Good sense is what common sense might be if people were both brighter and braver than they are, possessing the capacity and willingness to examine their own beliefs critically and sometimes discard them as baseless.

Suppression is slippery, more commonly a matter of denying traction than of pressing confrontation. It takes many forms, but they mostly boil down to ‘We don't have to listen to what you say because ____’ with the blank requiring nothing more substantial than ‘we don't want to.’

People don't have to listen to each other, of course, except perhaps when one is in a position to do harm to another, which is more likely to result in listening for intent rather than for content.

In fact, listening to other people is about as apt to steer you wrong as otherwise. If they aren't lying to you, or attempting to distract you from something more important, there's a good chance they're mistaken, or confused, or deluded.

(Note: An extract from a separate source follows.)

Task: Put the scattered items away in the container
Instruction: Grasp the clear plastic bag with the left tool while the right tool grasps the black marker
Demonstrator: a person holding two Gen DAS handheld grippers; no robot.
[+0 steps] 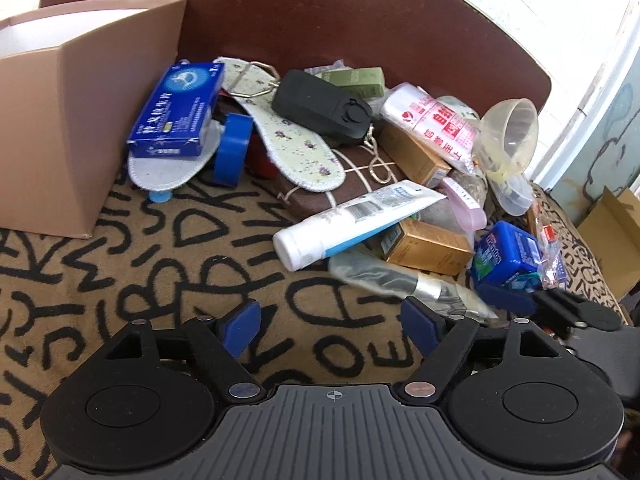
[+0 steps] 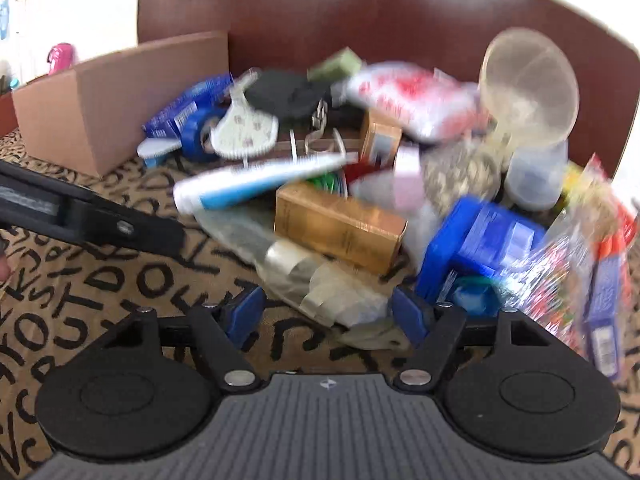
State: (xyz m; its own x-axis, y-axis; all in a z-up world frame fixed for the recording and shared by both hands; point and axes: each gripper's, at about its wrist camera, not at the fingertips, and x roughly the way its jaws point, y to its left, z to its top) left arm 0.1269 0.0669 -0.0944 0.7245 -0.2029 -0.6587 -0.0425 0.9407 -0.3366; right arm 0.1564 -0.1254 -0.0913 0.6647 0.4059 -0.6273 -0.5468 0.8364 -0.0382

It's really hard to know how to take what another says without having at least some idea about why they're saying it.

Nevertheless, refusal to hear what another (usually just one other) has to say is at least occasionally a missed opportunity for growth.

Thankfully, all of this simply doesn't apply to the sort of mundane conversation that fills much of the day for most of us, where the stakes aren't high enough to bother. Otherwise we'd all be incapacitated by neurosis.